ミラがカフェ ciel RoZeの常連で、最近は海外にいた関係で来ていない事や、ベリーのムースが好きな事も調査済みだ。


(もう少しで落とせるかなぁ?)


「ねぇ、この後時間ある?」


「…あの、コレは何ですか?」


「コレって?」


「何でここに連れて来てくれたのかと思って…。」


「あぁ!デートだよ、もちろん。」


そう爽やかな笑顔で言い切る。


「で、デートなんですか!?いつの間に?」


「やだなぁー。ずっとだよ。強いて言うなら塾を出た瞬間からかな?」


「これデートだったんだ…。」


ミラは呟きながら逡巡している。


「じゃぁこの後は…?」


「もちろんデートだよ!」


「あのー、私付き合ってる人がいるんです。その人の事が大好きで────」


そう言いかけた時、ミラの唇に木原の指が触れる。


「しーだよ!」


そのイタズラっぽい笑みに、不覚にもドキドキしてしまった。真っ赤になってしまったミラは、席を立ち駆け出す。急いでお店から出てタクシーを拾う。

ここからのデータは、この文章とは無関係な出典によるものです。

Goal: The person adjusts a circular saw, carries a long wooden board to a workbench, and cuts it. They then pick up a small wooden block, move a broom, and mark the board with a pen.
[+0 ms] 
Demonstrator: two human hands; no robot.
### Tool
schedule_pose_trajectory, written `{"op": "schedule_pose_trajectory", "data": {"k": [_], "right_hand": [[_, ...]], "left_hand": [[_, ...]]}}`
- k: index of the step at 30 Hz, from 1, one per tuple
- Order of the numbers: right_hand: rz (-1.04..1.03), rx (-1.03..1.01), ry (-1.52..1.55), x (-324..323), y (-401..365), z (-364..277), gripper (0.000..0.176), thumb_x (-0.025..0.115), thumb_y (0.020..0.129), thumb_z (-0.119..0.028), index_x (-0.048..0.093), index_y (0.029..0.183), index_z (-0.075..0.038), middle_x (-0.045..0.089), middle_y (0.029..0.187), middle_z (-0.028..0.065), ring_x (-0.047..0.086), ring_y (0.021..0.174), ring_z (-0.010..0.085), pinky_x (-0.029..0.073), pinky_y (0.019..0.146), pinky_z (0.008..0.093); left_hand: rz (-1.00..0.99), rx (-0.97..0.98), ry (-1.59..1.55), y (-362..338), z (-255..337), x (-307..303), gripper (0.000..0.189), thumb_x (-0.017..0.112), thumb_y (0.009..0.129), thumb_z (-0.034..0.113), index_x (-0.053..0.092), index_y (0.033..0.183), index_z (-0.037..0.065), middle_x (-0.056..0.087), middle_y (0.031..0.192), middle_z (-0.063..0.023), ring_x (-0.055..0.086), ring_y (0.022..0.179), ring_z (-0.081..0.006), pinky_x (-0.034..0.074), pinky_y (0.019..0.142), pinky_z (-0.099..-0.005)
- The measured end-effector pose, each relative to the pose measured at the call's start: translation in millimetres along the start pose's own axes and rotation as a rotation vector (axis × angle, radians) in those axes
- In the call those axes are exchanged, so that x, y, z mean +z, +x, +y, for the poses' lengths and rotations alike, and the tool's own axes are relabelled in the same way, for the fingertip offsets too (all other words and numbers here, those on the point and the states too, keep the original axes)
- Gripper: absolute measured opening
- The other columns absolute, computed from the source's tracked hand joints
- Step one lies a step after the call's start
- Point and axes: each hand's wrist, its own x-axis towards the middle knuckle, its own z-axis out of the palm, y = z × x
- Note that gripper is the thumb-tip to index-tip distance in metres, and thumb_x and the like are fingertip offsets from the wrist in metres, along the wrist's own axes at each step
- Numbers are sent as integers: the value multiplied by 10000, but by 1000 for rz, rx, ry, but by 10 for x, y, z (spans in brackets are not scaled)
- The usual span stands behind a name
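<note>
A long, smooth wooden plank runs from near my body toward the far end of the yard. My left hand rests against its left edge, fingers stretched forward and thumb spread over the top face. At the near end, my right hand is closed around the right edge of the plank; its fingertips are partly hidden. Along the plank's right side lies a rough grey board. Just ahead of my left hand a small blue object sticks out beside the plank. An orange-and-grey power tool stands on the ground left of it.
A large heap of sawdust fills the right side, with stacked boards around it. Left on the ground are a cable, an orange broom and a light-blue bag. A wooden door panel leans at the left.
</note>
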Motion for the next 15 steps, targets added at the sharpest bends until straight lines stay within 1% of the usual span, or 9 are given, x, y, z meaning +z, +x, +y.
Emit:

その様子を茫然と見ていた木原は、ハッと気付きハハハと乾いた声で笑う。


「逃げられた。流石KAHO家のお姫様。」



ミラはタクシーを降りると、ナオの家に駆け込む。


「ミラ様?ようこそお越しくださいました。お嬢様に確認してまいりますので、暫くお待ち下さい。」


家政婦は急に来たミラに驚きながらも冷静にそう伝えた。少しして驚いた様子のナオが迎えてくれる。